◆ **Work required**:
Starting with the first line, output the data exactly through to the end.
● ● ● ● ●
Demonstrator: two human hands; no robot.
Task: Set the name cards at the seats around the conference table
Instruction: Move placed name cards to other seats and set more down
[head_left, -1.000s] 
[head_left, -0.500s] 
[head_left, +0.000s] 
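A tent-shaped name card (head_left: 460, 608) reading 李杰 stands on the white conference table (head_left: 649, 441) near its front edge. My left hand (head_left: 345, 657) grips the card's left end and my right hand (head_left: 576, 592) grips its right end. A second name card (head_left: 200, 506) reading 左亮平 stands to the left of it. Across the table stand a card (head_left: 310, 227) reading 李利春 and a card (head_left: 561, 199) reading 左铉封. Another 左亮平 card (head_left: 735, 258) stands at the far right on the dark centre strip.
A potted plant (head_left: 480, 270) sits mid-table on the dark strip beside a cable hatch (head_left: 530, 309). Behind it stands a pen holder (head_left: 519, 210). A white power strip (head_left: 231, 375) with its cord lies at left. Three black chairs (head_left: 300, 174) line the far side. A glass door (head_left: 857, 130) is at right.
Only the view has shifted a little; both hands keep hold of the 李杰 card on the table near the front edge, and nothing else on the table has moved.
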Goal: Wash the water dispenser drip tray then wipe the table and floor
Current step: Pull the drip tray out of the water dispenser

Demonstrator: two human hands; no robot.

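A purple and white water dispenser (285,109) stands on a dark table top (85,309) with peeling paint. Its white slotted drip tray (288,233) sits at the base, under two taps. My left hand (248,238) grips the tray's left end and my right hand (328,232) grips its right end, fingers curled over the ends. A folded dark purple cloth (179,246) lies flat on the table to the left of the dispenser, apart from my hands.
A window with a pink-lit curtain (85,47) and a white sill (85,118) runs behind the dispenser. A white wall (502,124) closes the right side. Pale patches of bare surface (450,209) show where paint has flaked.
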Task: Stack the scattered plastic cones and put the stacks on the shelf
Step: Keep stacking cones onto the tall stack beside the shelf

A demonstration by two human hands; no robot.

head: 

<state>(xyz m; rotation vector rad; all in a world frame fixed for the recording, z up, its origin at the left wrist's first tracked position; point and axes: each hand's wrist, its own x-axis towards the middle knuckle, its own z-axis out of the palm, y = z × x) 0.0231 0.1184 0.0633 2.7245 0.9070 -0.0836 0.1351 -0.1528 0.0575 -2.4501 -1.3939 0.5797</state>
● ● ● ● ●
◆ **Expected output**:
Demonstrator: two human hands; no robot.
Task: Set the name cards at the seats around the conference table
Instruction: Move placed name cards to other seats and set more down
[head_left, -1.000s] 
[head_left, -0.500s] 
[head_left, +0.000s] 
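A tent-shaped name card (head_left: 460, 608) reading 李杰 stands on the white conference table (head_left: 649, 441) near its front edge. My left hand (head_left: 345, 657) grips the card's left end and my right hand (head_left: 576, 592) grips its right end. A second name card (head_left: 200, 506) reading 左亮平 stands to the left of it. Across the table stand a card (head_left: 310, 227) reading 李利春 and a card (head_left: 561, 199) reading 左铉封. Another 左亮平 card (head_left: 735, 258) stands at the far right on the dark centre strip.
A potted plant (head_left: 480, 270) sits mid-table on the dark strip beside a cable hatch (head_left: 530, 309). Behind it stands a pen holder (head_left: 519, 210). A white power strip (head_left: 231, 375) with its cord lies at left. Three black chairs (head_left: 300, 174) line the far side. A glass door (head_left: 857, 130) is at right.
Only the view has shifted a little; both hands keep hold of the 李杰 card on the table near the front edge, and nothing else on the table has moved.
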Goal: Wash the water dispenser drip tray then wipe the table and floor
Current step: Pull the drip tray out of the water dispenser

Demonstrator: two human hands; no robot.

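A purple and white water dispenser (285,109) stands on a dark table top (85,309) with peeling paint. Its white slotted drip tray (288,233) sits at the base, under two taps. My left hand (248,238) grips the tray's left end and my right hand (328,232) grips its right end, fingers curled over the ends. A folded dark purple cloth (179,246) lies flat on the table to the left of the dispenser, apart from my hands.
A window with a pink-lit curtain (85,47) and a white sill (85,118) runs behind the dispenser. A white wall (502,124) closes the right side. Pale patches of bare surface (450,209) show where paint has flaked.
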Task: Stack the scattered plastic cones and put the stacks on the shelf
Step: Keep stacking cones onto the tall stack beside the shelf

A demonstration by two human hands; no robot.

head: 

<state>(xyz m; rotation vector rad; all in a world frame fixed for the recording, z up, its origin at the left wrist's first tracked position; point and axes: each hand's wrist, its own x-axis towards the middle knuckle, its own z-axis out of the palm, y = z × x) 0.0231 0.1184 0.0633 2.7245 0.9070 -0.0836 0.1351 -0.1528 0.0575 -2.4501 -1.3939 0.5797</state>

Output for the exercise is now complete.